## [WHAT YOU SHOULD DO]
Leave out the images and transcribe the entries below word for word.

## [TASK DATA]
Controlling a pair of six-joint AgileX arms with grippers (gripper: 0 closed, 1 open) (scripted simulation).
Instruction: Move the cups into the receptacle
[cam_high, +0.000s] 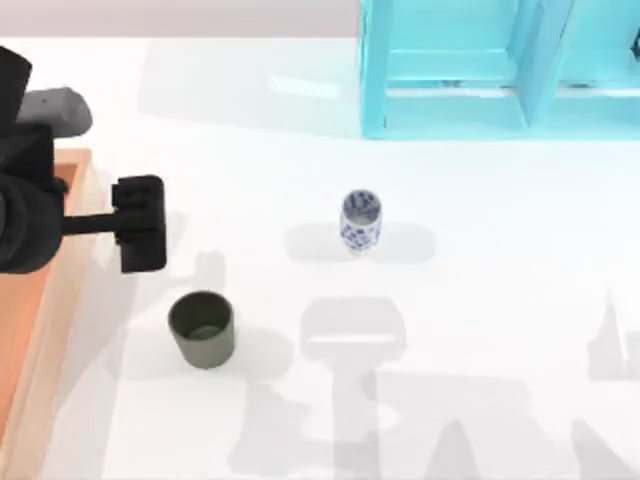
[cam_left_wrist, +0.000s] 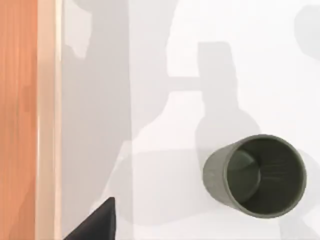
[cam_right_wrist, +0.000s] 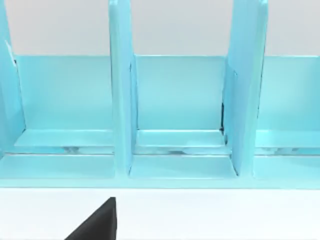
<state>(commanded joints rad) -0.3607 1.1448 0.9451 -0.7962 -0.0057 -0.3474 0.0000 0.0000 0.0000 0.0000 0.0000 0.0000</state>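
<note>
The left gripper (cam_high: 140, 224) is hovering over bare table at the left side, just beside the tray (cam_high: 40, 330) and holding nothing; whether its fingers are spread or pressed together cannot be told. The olive cup (cam_high: 203, 328) is standing upright on the table near it, toward the front, apart from the gripper and clear of the tray's raised rim. The left wrist view is looking straight down into that cup (cam_left_wrist: 256, 175), its mouth open and empty, with the tray's rim (cam_left_wrist: 47, 120) running along the far edge of the picture. The patterned cup (cam_high: 360, 222) is standing upright near the table's middle, well apart from both the gripper and the tray. The right arm is facing the turquoise shelf (cam_right_wrist: 175, 115) at the back of the table. By the look of things, the task is not yet begun in earnest: both cups are standing outside the tray, and each is waiting to be grasped, carried and set down inside.
</note>
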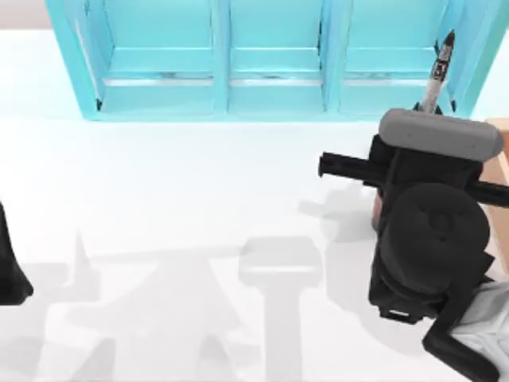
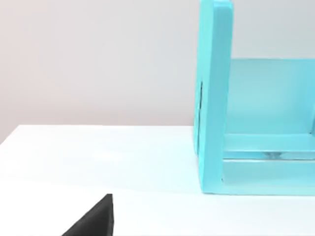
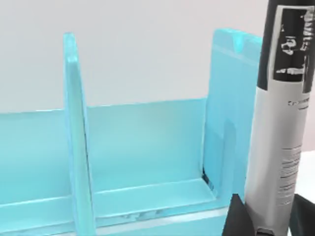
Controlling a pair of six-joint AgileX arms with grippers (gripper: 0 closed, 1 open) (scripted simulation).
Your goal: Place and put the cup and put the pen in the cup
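Currently the right gripper (image 3: pixel 263 216) stands closed on the pen (image 3: pixel 280 123), upright beside the turquoise rack (image 1: pixel 270 64). Slipping could tilt it past the cup (image 1: pixel 375 208). Left gripper's (image 2: pixel 91 221) opening: cannot tell.

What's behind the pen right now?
Behind the pen, held upright in the right gripper, stands the blue shelf: its right end wall and rightmost bay. The wall's far edge is covered by the pen.

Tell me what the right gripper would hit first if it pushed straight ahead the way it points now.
Probably the turquoise compartmented shelf: the right gripper, holding the slim black, grey-barrelled pen, faces its rightmost bay, though depth is unclear.
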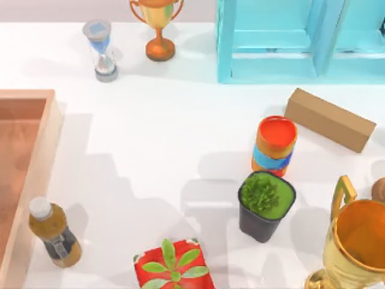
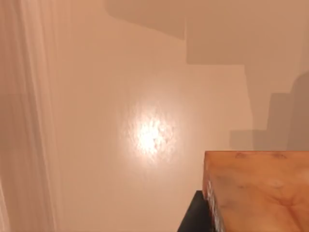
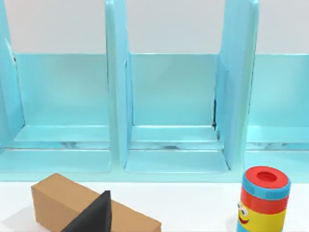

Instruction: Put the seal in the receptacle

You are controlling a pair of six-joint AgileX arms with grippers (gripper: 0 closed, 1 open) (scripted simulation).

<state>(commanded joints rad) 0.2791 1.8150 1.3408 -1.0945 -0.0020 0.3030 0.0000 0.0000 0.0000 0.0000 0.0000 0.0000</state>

## [WRITTEN SOLUTION]
Controlling a pair of six-joint AgileX arms with grippers (gripper: 0 closed, 1 open) (scripted simulation).
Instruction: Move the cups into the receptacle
[cam_high, +0.000s] 
[cam_left_wrist, +0.000s] 
[cam_right_wrist, +0.000s] 
<state>(commanded joints rad) -0.3607 1.1448 0.9451 -0.7962 -0.0057 -0.3474 0.0000 0.0000 0.0000 0.0000 0.0000 0.0000</state>
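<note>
The left gripper (cam_high: 140, 224) is hovering over bare table at the left side, just beside the tray (cam_high: 40, 330) and holding nothing; whether its fingers are spread or pressed together cannot be told. The olive cup (cam_high: 203, 328) is standing upright on the table near it, toward the front, apart from the gripper and clear of the tray's raised rim. The left wrist view is looking straight down into that cup (cam_left_wrist: 256, 175), its mouth open and empty, with the tray's rim (cam_left_wrist: 47, 120) running along the far edge of the picture. The patterned cup (cam_high: 360, 222) is standing upright near the table's middle, well apart from both the gripper and the tray. The right arm is facing the turquoise shelf (cam_right_wrist: 175, 115) at the back of the table. By the look of things, the task is not yet begun in earnest: both cups are standing outside the tray, and each is waiting to be grasped, carried and set down inside.
</note>
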Controlling a pair of six-joint AgileX arms with grippers (gripper: 0 closed, 1 open) (scripted simulation).
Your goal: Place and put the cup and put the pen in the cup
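Currently the right gripper (image 3: pixel 263 216) stands closed on the pen (image 3: pixel 280 123), upright beside the turquoise rack (image 1: pixel 270 64). Slipping could tilt it past the cup (image 1: pixel 375 208). Left gripper's (image 2: pixel 91 221) opening: cannot tell.

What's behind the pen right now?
Behind the pen, held upright in the right gripper, stands the blue shelf: its right end wall and rightmost bay. The wall's far edge is covered by the pen.

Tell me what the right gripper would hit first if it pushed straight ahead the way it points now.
Probably the turquoise compartmented shelf: the right gripper, holding the slim black, grey-barrelled pen, faces its rightmost bay, though depth is unclear.
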
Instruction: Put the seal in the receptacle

You are controlling a pair of six-joint AgileX arms with grippers (gripper: 0 closed, 1 open) (scripted simulation).

<state>(commanded joints rad) 0.2791 1.8150 1.3408 -1.0945 -0.0020 0.3030 0.0000 0.0000 0.0000 0.0000 0.0000 0.0000</state>

This output completes the exercise.